Regarding the high RMSD of bonds and angles. We believe it caused by the imperfection of the crystal packing. For the small protein, people usually can obtain better structure with high resolution. However, this is not the case. The CCL5-AAA mutant is hard to crystalize. Even the presence the sulfate ions allowed the crystallization. We still only reached the resolution of 2.55 A. We suspect it matches the feature of monomer/dimer equilibrium in solution. Nevertheless, as we discussed in the previous letter, we get a reasonable correlation between Rwork/Rfree and resolution if program refmac5 was used. However, software PHENIX created the mismatching values for Rwork/Rfree. Then, we discarded the refinement by PHENIX. The drawback is to bring the elevated RMSDs for bonds and angles. It is hard to find a compensation in this case. Therefore, we decide to present the reasonable Rwork/Rfree values and allow the higher RMSDs. Here, we try to use different model and remove frames to improve the RMSD. Now, we have slightly better values of 0.011A and 2.23 degree. We hope this is a reasonable explanation for the reviewer. However, we would like to notice that the RMSDs is still within the acceptable range if considering from the statistics (see attached figure in the cover letter). This also caused no harm for the paper. We made the correction in page 8 and 22.

Round 3

Reviewer 2 Report

The authors have addressed my comments and the paper is acceptable for publication. The authors should note clearly in their final manuscript the refinement issues (R/Rfree and bonds/angles) appropriately but briefly in their methods section as described in their response. 

Author Response

As suggested by reviewer 2. We are glad to add the following sentences in Materials and Methods section (page 21 and 22).

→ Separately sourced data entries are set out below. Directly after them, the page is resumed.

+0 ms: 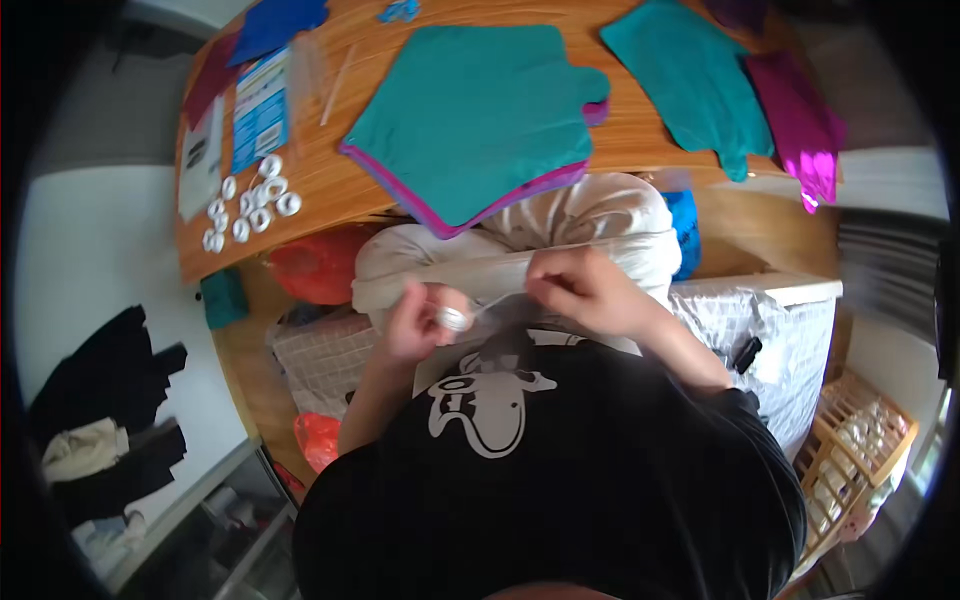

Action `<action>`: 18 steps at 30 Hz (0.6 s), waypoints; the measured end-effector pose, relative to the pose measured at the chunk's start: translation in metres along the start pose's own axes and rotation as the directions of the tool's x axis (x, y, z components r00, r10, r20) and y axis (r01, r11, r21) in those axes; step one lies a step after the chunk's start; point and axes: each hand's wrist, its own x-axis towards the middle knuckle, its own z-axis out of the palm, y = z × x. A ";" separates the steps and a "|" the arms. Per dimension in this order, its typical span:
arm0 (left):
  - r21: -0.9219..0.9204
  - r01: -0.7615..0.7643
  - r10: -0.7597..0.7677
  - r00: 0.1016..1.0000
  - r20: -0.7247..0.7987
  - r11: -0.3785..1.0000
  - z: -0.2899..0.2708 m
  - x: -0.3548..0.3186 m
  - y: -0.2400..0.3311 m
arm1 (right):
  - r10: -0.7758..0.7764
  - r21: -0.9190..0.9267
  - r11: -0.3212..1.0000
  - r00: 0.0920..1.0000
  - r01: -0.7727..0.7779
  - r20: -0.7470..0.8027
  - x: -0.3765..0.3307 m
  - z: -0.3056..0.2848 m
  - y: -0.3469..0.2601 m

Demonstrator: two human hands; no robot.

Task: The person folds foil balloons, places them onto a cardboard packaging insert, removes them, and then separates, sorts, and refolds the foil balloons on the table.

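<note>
In front of my chest, my left hand (428, 322) is closed around a small white coil (453, 319), which shows at its fingertips. My right hand (588, 290) is a little higher, to the right, with thumb and fingers pinched together. A thin, pale, see-through piece (508, 312) stretches between the two hands; blur hides what it is and how it is held. On the table's left part lies a loose group of similar white coils (260, 195).
Stacked teal and purple fabric pieces (480, 120) overhang the near edge of the wooden table (330, 190). More teal cloth (690, 85) and magenta cloth (797, 120) lie right. A blue-and-white packet (262, 110) is at left. A wooden rack (855, 450) stands lower right.
</note>
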 end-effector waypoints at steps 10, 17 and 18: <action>0.180 -0.122 0.185 0.902 -0.391 0.976 0.030 -0.017 0.014 | 0.126 0.019 0.992 0.991 -0.126 0.038 0.029 0.034 -0.018; 0.769 -0.086 0.476 0.827 -0.300 0.633 0.033 -0.011 0.007 | 0.155 0.055 0.985 0.982 -0.161 0.108 0.037 0.047 -0.018; 0.526 -0.229 0.391 0.894 -0.219 0.819 0.016 -0.019 -0.001 | 0.168 0.076 0.982 0.982 -0.175 0.091 0.039 0.048 -0.015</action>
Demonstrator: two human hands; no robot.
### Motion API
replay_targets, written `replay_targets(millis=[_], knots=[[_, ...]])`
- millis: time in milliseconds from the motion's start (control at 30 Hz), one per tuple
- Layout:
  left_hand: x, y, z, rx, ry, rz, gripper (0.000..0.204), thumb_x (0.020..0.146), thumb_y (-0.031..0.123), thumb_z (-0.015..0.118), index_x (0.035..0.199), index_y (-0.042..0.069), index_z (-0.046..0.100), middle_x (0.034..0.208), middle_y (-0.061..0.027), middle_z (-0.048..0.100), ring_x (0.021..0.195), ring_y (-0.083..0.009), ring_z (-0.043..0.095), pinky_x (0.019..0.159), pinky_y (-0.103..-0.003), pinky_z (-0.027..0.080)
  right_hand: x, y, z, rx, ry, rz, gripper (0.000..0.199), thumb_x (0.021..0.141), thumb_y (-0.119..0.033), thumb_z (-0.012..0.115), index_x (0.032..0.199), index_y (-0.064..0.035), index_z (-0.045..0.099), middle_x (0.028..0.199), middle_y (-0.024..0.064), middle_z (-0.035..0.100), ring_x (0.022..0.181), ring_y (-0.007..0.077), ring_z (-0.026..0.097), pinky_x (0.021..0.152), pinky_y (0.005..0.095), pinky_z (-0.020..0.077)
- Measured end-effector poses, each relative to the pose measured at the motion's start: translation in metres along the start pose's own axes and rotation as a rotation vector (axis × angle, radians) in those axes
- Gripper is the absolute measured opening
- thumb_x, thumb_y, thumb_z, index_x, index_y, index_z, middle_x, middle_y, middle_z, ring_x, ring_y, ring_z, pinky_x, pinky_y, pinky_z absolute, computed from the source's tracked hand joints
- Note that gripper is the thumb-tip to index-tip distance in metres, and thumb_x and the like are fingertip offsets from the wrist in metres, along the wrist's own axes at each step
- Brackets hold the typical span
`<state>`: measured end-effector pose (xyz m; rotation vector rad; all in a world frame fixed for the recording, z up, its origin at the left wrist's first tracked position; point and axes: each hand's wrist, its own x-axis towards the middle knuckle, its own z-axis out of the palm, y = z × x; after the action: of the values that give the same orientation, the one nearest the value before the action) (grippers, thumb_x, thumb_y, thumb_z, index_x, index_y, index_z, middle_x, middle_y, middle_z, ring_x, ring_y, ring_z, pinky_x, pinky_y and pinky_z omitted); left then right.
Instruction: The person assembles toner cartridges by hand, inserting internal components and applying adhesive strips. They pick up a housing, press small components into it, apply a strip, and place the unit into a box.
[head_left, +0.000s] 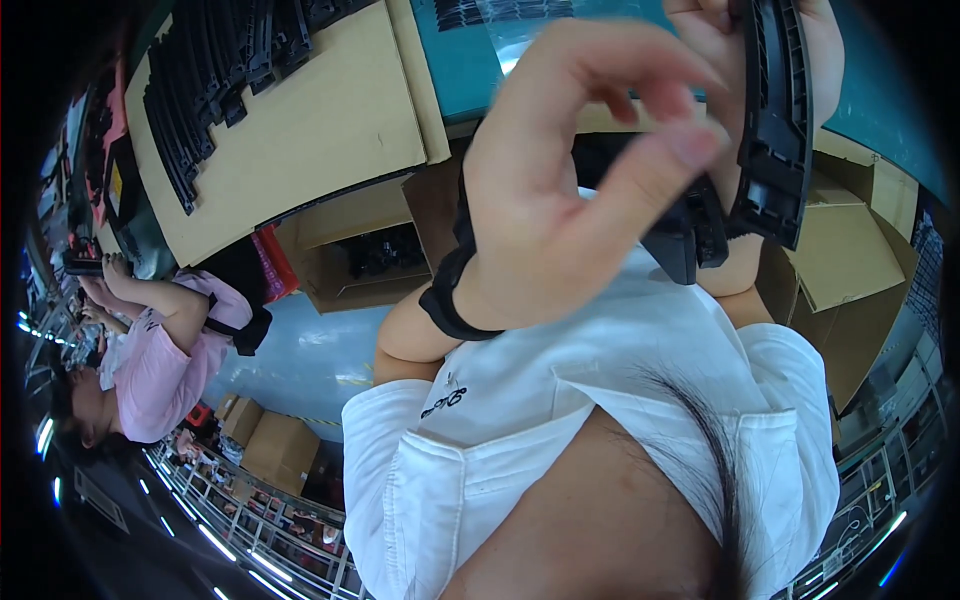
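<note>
Your right hand holds a long black ribbed plastic part upright, close to the camera at the upper right of the view. Its fingers are closed around the upper end of the part, and the lower end hangs free just above your white shirt.

Your left hand is raised just beside the part. Its fingers are curled, with the thumb and forefinger near each other, but they grip nothing that can be seen. The fingertip nearest the part is blurred, so contact with its edge cannot be confirmed. A black band sits on that wrist.

Judgement: the step in hand is a close check or fitting at the part's inner edge, with the right hand steadying it and the left working on it. The next move calls for you to keep the part steady and bring the left fingertips squarely onto the ribbed edge, without twisting the free lower end.

On the bench at the upper left, a row of similar black parts lies on brown cardboard. Open cartons stand below it. Another person in a pink top works at the left, well apart from you.
</note>
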<state>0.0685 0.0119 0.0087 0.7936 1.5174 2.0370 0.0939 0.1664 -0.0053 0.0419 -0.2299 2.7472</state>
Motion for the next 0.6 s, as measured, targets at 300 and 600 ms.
replay_targets(millis=[300,600], knots=[[0.01,0.017,-0.01,-0.027,-0.386,-0.48,0.024,0.095,0.018,0.052,0.083,-0.001,0.06,0.071,-0.002,0.056,0.062,-0.0065,0.048,0.058,-0.021,0.038,0.0,0.007,0.002,-0.064,0.0,-0.017,0.03,0.084,-0.012,0.043,0.107,0.0075,0.046,0.06,0.0018,0.037,0.054,0.0111,0.029,0.048,0.0244,0.0249],[0.011,0.007,-0.013,0.232,-0.404,-0.326,0.035,0.091,0.027,0.059,0.068,0.0,0.055,0.053,-0.0033,0.048,0.051,-0.0078,0.048,0.046,-0.029,0.034,-0.004,0.008,-0.003,-0.274,0.054,-0.093,0.033,0.084,-0.014,0.043,0.11,0.0059,0.047,0.058,0.0006,0.038,0.051,0.0106,0.029,0.047,0.0235,0.0261]])
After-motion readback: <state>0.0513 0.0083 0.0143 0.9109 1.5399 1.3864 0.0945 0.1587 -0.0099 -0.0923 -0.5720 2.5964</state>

“In order to get a better structural quality, we have tried to refine the structure by PHENIX. During the refinement, the resolution was improved to 2.45 Å. However, the derived R_work and R_free factors became too high to be reasonable due to unidentified reasons. To prevent the issue, we excluded weak-intensity and high-resolution reflections and only refined the structure by Refmac5. In final, the strategy improved the crystallographic quality statistics with reasonable R_work and R_free factors, but traded a reduction of resolution (2.55 Å) and slightly elevated RMSDs for bonds and angles (Table 1).”